*** Provided material ***
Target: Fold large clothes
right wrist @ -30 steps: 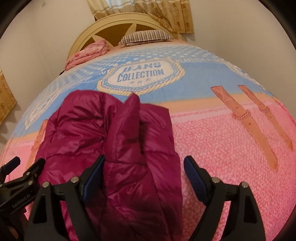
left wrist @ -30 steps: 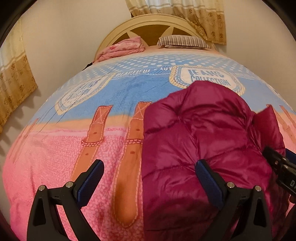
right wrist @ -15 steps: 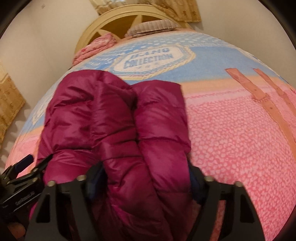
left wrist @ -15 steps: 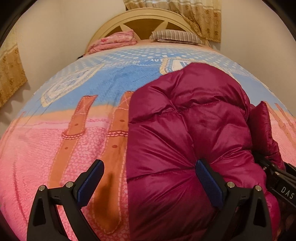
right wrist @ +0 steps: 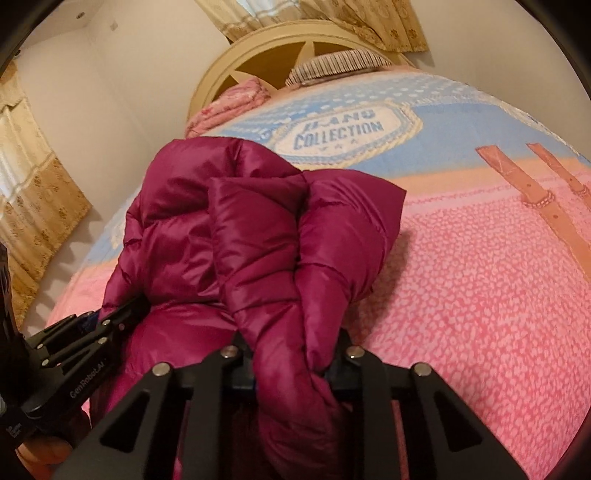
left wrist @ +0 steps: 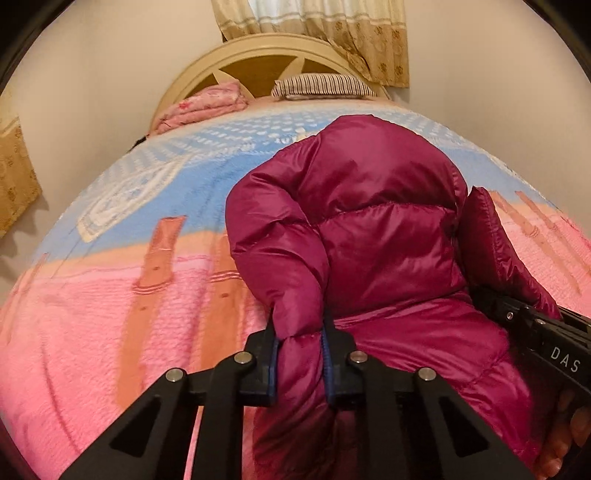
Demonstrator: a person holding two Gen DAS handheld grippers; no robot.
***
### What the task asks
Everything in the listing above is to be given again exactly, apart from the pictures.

### Answer to the problem
Target: Fold large clothes
right wrist @ -30 steps: 
left wrist @ -30 steps: 
right wrist @ -15 steps: 
left wrist @ -15 steps: 
right wrist @ +0 steps: 
left wrist @ +0 steps: 
Demonstrator: a person holding two Gen DAS handheld grippers; no robot.

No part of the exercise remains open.